For the chute, I tried out some Zip Tape - it is used to waterproof/connect between the green 4x8 sheets of house sheeting. It is similar to the window flashing, but a but thinner. To be honest, it has held up remarkable well clearing 12", 12" and then 6" on a 550' gravel driveway. I could hear some gravel through the auger, but the chute's liner is still unscathed. I had planned to line it with a plastic sled as people had discussed, but this worked so well, I will probably stick with it. I put it on while my snowblower was about 10 F, and it has not peeled at all. I will probably rip it off and do a better job in the summer when it is warmer. I will line the auger impeller area too. In fact, just thinking, I have enough to do the whole bucket's inside. Wish I had done that when it was new. The window flashing tape is designed to not let water penetration, so it seems like this product is perfect for this application.

Maybe I will even do my SUV ! LOL


----------



## tpenfield (Feb 24, 2015)

Interesting discussion so far.

FWIW - the material that I used to make the paddles is 4” round marine exhaust tube it is about 5/16” thick with about 5 ply of reinforcing fiber. 

I’ll keep an eye on them, but I figured three attachment points would suffice. We shall see how it goes.


----------



## RSole (Aug 27, 2018)

I'm about to mod my old Toro 8-24 and will put the rubber paddles (farm equipment belting, free from local farm equip dealer) on the back side of the vanes. To support them on the back I will craft 1/4 in aluminum plates with the outer edge filed into a curve to avoid a sharp bend in the rubber as it folds back over the rear plate, and hopefully have longer lasting paddles.
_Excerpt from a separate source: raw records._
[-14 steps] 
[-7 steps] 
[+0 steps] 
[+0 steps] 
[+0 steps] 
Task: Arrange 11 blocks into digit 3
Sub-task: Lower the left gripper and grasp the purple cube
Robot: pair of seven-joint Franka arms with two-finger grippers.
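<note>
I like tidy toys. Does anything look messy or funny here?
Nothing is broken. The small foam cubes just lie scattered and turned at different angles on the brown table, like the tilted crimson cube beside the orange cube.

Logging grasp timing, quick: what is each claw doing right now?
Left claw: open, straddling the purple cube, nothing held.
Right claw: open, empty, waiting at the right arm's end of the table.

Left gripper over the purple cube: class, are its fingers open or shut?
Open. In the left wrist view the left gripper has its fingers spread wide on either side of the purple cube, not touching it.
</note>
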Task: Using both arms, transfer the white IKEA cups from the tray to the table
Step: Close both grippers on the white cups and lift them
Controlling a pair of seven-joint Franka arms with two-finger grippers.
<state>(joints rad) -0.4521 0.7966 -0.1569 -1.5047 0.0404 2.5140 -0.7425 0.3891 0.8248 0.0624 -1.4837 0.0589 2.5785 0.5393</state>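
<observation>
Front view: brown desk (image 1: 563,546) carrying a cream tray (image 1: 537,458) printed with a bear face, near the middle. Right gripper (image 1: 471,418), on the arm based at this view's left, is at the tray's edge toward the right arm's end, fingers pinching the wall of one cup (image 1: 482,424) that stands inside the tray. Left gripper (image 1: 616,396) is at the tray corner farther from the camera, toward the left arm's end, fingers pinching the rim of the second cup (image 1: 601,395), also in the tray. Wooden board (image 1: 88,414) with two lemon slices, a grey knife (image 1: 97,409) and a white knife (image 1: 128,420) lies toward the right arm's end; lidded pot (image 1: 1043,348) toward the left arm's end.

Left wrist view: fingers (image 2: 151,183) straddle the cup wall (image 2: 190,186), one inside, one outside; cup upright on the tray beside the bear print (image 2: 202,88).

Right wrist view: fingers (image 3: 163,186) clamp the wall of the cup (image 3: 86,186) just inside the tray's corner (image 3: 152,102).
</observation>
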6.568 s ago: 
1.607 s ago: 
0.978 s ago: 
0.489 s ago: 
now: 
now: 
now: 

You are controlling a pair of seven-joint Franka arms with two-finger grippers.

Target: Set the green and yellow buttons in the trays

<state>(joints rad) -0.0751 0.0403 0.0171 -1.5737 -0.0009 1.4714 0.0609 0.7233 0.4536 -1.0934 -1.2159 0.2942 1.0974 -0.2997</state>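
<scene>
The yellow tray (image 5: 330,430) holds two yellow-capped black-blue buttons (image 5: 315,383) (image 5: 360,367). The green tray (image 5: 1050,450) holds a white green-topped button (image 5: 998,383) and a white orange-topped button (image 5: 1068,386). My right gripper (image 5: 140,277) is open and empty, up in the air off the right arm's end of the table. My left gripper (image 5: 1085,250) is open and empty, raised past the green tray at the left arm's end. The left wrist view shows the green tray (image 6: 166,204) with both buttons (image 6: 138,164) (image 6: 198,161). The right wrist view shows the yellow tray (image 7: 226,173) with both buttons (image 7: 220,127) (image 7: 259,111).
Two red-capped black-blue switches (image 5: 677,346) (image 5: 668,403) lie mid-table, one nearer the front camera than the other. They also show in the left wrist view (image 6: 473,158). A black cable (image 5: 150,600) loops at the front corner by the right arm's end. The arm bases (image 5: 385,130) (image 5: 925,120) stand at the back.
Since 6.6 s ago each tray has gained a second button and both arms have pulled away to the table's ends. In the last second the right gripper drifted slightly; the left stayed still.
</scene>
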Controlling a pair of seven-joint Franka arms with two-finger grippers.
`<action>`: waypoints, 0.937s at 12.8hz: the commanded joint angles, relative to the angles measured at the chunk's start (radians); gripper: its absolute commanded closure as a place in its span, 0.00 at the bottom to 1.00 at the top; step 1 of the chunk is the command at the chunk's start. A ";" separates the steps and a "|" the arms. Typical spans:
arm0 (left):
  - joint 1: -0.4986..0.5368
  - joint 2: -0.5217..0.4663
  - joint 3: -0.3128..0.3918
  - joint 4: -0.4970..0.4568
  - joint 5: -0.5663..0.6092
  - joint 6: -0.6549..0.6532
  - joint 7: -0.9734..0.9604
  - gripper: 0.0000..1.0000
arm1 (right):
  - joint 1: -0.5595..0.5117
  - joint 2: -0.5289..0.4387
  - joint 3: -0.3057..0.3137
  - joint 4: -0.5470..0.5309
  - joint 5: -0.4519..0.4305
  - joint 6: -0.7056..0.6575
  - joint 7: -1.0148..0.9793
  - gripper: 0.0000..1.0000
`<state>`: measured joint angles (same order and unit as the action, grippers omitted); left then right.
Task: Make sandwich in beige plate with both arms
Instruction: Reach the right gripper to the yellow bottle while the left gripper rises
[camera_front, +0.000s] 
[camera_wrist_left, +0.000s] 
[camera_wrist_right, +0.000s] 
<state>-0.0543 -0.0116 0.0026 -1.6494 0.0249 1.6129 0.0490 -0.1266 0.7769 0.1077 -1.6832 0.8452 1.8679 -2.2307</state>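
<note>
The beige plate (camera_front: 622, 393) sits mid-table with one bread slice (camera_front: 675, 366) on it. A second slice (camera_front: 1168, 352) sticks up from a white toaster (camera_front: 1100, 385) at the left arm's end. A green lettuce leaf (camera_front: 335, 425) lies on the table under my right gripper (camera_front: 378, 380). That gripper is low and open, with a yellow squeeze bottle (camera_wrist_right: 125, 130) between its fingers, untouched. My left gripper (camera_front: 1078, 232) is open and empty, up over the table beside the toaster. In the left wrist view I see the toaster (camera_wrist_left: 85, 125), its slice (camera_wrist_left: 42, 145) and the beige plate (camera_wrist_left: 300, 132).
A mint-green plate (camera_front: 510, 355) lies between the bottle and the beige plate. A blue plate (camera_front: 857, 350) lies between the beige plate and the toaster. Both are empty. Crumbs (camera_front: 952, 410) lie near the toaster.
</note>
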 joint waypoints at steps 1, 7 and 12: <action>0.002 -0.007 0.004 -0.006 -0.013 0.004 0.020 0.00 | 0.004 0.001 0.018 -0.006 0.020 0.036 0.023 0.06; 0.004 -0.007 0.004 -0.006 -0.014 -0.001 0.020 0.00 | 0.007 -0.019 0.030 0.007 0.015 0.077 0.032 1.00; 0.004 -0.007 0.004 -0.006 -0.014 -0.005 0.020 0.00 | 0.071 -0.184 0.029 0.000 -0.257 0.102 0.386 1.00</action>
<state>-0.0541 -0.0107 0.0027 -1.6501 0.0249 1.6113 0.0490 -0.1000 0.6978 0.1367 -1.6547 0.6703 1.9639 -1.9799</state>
There will be no galvanic action between the steel vanes and aluminum backing plate since the rubber is an insulator and the carriage bolts will be stainless steel. The SS carriage bolts (nice, smooth, rounded head) will go into holes drilled into the vanes slightly smaller than the squared shank of the bolts. As I tighten the bolts, the square shanks (just below the smooth, rounded head) will dig into the steel of the vane and prevent bolt rotation and will hopefully seat flush against the vane. 
Hmm, I wonder if I should drill slots into the rubber and aluminum to allow adjustment for original fit and eventual wear....


----------



## Kiss4aFrog (Nov 3, 2013)

:welcome:to SBF RSole

I don't think you need to worry about wear but should something like the impeller bearing go out and the rubbers flappers get worn you can always turn them around. I'd worry more about them moving after a few years if they were slotted. Either way the material to make new ones is cheap.

.


----------